Cet ouvrage collectif, dirigé par Laurent Gutierrez et Catherine Kounelis, rassemble les Actes du séminaire tenu du 15 janvier au 14 mai 2009 à l’École supérieure de physique et de chimie industrielles de la ville de Paris. Dans leur contribution, les auteurs rappellent ou précisent le rôle de Paul Langevin dans les réformes et tentatives de réforme de l’enseignement des années 1920 jusqu’à sa mort en 1946. Ce faisant, sont mis en perspective les différents essais de démocratisation de l’enseignement secondaire dans la première partie du vingtième siècle puisque, comme le souligne Catherine Kounelis dans l’introduction du livre, « l’intérêt de Paul Langevin pour les questions d’éducation remonte à la réforme de l’enseignement de 1902 ». Grâce à des synthèses d’un très haut niveau et très complémentaires, plusieurs universitaires remettent ainsi en lumière, et avec un éclat parfaitement justifié, l’importance de Paul Langevin dans l’histoire de l’éducation.
On lit notamment avec intérêt l’article de Bernadette Bensaude-Vincent (chapitre 1) qui montre que, dès cette période, les réflexions de Paul Langevin, grand scientifique, mais aussi pédagogue convaincu, « sur l’école et le système scolaire procèdent essentiellement d’une certaine idée de la science et du rôle du savant dans la société ». Alain Gutierrez rappelle que Paul Langevin prête son nom et donne son temps à des associations pédagogiques, notamment en présidant la Société française de Pédagogie et le GFEN. Paul Langevin soutient avec vigueur les promoteurs de l’éducation nouvelle, se fait l’ardent propagandiste des méthodes actives et prend en compte les expériences pédagogiques menées à l’étranger (chapitre 2). Il dénonce sans relâche, en particulier avec les Compagnons de l’Université nouvelle, les inégalités que l’école entretient à travers le jeu de la sélection des études primaires et secondaires. La belle synthèse de Bruno Garnier sur Paul Langevin et les Compagnons est à cet égard très éclairante (chapitre 3).

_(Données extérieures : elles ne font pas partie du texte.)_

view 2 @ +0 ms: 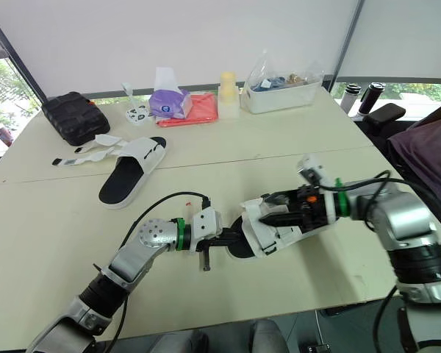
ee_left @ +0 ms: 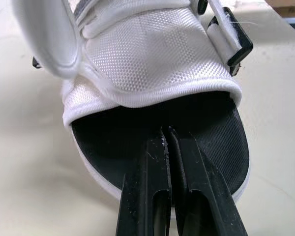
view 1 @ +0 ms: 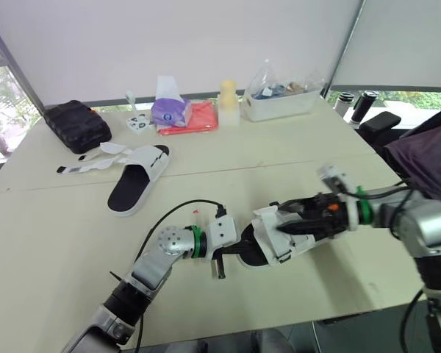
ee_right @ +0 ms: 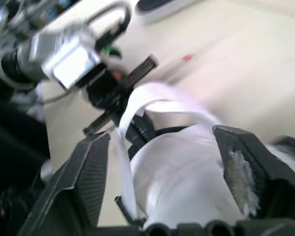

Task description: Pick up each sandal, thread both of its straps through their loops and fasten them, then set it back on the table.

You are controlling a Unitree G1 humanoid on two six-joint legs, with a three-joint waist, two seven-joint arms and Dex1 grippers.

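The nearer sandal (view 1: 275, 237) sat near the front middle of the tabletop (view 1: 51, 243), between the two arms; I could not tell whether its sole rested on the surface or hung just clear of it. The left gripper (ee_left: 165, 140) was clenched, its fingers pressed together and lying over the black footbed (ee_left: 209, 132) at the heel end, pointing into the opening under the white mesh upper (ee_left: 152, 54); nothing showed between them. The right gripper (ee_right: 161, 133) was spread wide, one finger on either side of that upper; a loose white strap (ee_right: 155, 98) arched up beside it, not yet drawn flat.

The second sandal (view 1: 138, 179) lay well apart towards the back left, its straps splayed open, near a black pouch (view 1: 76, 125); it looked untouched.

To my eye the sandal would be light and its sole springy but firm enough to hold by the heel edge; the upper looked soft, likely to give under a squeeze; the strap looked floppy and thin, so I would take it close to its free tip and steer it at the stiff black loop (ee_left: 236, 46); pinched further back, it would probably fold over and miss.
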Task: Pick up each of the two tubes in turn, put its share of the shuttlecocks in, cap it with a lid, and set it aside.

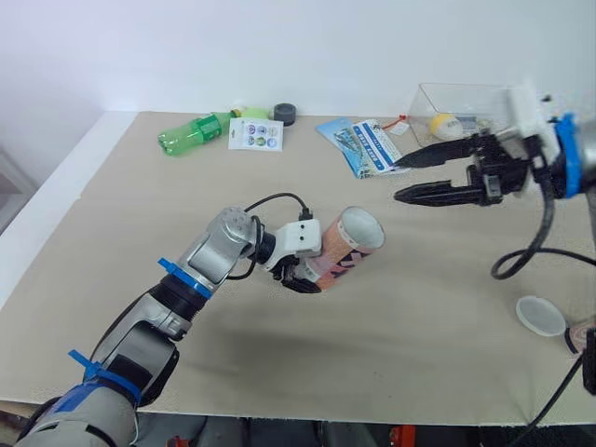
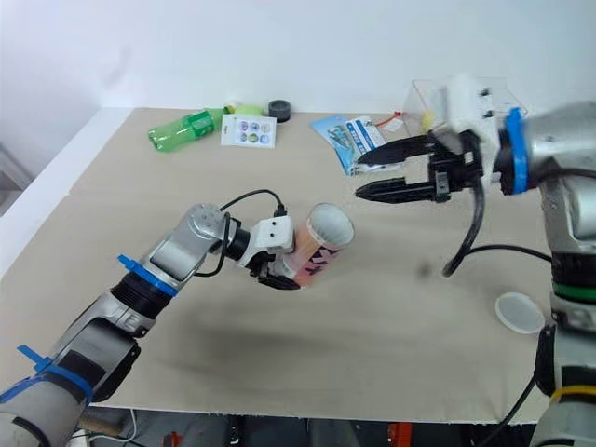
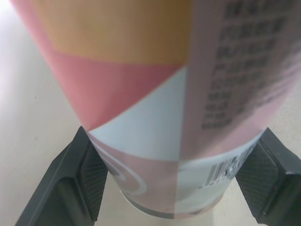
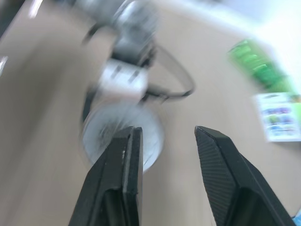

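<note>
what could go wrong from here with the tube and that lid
1. The left gripper holds the tube tilted and near its bottom end, so a push at the mouth could lever it loose.
2. The right gripper, open and empty, hangs close to the tube's mouth and could knock the rim.
3. The white lid lies near the table's front right edge, beside the black cable, which might sweep it off.

We get bright, even light across the table (image 1: 419, 354), no glare. Right wrist view is motion-smeared, tube (image 4: 99, 128) and green bottle (image 4: 256, 66) blurred; left wrist close-up of the tube is soft.
</note>
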Robot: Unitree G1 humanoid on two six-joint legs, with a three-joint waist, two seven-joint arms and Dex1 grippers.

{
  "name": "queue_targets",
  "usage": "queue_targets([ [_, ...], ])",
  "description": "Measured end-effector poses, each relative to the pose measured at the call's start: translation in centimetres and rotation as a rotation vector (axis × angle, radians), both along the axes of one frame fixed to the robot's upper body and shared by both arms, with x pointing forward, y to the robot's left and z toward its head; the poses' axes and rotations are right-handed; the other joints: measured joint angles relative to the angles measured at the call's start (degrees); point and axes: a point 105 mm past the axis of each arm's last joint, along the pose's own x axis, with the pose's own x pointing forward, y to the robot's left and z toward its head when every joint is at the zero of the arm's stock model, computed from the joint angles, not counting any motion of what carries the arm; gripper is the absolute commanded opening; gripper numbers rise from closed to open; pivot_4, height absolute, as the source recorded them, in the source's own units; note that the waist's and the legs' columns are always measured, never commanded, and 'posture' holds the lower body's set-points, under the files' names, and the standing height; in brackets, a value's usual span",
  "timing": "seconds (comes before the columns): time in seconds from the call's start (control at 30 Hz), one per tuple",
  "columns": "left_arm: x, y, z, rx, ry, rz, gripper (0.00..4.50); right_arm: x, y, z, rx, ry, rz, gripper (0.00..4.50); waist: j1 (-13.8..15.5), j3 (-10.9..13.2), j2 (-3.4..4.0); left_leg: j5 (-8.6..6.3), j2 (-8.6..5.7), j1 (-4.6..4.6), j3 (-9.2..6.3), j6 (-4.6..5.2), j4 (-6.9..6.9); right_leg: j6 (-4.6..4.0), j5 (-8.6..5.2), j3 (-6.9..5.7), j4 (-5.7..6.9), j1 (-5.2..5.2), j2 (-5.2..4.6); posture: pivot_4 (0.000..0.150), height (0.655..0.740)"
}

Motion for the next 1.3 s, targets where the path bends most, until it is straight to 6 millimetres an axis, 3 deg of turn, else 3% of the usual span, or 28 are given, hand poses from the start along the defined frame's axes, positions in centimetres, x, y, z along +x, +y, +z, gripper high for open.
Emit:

Antoine Savoye (chapitre 7), explique pourquoi l’expérience des classes nouvelles à la Libération « est indissociable de la Commission Langevin », classes nouvelles précise l’universitaire, abandonnées en raison de l’erreur qui a consisté à négliger « les relais politiques » et du trop grand espoir placé « dans une évolution spontanée du monde scolaire ».
On l’aura compris, ce livre permet aussi de mieux comprendre le contexte historique et politique de l’élaboration du plan Langevin-Wallon (voir la très utile chronologie du plan Langevin-Wallon livrée par Pierre Boutan dans le chapitre 9), et de mieux connaitre ses différents acteurs. Laurent Gutierrez et Annick Olayon évoquent Henri Wallon dans le chapitre 5, « le deuxième homme », Catherine Dorison et Pierre Khan mettent en valeur le rôle déterminant de Roger Gal et de ses travaux sur l’orientation scolaire (chapitre 6). Bruno Poucet, en traitant de la réception du plan Langevin-Wallon dans l’enseignement catholique (chapitre 8), montre l’attitude ambivalente de l’enseignement catholique : un rejet du plan par « crainte du communisme mais, en même temps, une véritable curiosité pour la rénovation pédagogique ». Dans sa contribution (chapitre 4), Antoine Prost rappelle avec sa clarté et son expertise habituelles les conditions dans lesquelles la commission (présidée par Paul Langevin de novembre 1944 jusque l’été 1946 puis par Henri Wallon) a travaillé et formulé ses propositions. Surtout, l’historien explique en quelques formules et paragraphes particulièrement percutants pourquoi « la commission a perdu la bataille qu’elle menait. Le plan Langevin-Wallon n’est pas un programme : c’est un testament », et passe en revue les raisons de l’échec d’un plan qui restera malgré tout une référence : le contexte économique, l’indifférence de socialistes, les réticences communistes.
Mais, en livrant de nombreuses citations de Paul Langevin, les auteurs de cet ouvrage qu’il faut absolument lire et méditer nous donnent également à réfléchir pour les temps actuels. Veut-on quelques exemples ? Quand Paul Langevin nous dit que « l’enfant prématurément spécialisé a trop de tendances à se renfermer dans le cadre étroit des préoccupations professionnelles où se développe l’esprit de caste ou de classe » (Rapport de la Commission de l’école unique, 1924), il nous invite encore aujourd’hui à bien peser le sens de toutes les tentatives effectuées depuis les essais de mise en œuvre du collège unique pour soi-disant offrir à certains élèves, avant même la fin de la scolarité obligatoire, des dispositifs en alternance qui ont toujours été, au bout du compte, des filières de relégation. Et on peut remarquer que cela concerne rarement les enfants de cadres et d’enseignants, mais toujours ou presque les enfants des milieux populaires. Ou encore quand, en 1930, alors que l’enseignement secondaire est encore réservé à une minorité augmentée de quelques boursiers, Langevin déclare au Congrès de la Ligue des Droits de l’Homme, « il ne s’agit pas de puiser en quelque sorte dans la masse un petit nombre de privilégiés pour leur donner ce que jusqu’ici on a appelé la culture, pour en faire des dirigeants qui auront l’orgueil d’exercer une activité supérieure aux autres », il nous conduit à redoubler d’efforts pour que les politiques scolaires d’aujourd’hui soient bien au service de la réussite de tous et ne se préoccupent pas seulement, comme pouvait l’exprimer au même moment le philosophe Alain, de sortir du lot quelques « rois nés du peuple », afin de donner « un air de justice à l’inégalité ».
Enfin, s’agissant plus particulièrement de l’absence d’issue politique au plan Langevin-Wallon, il est sans doute une leçon que ce livre, et particulièrement la contribution d’Antoine Prost, nous invite à méditer : un plan progressiste pour l’éducation est condamné à l’échec sans une volonté politique capable de résister aux corporatismes et aux conservatismes de tous bords. Dans l’attente de cette volonté politique capable de faire faire de nouveaux progrès à la démocratisation de la réussite scolaire, les résultats de PISA 2009 montrent avec éloquence que notre « élitisme républicain » sert toujours l’élite, de moins en moins bien d’ailleurs, mais sert assez peu, et de plus en plus mal, notre République.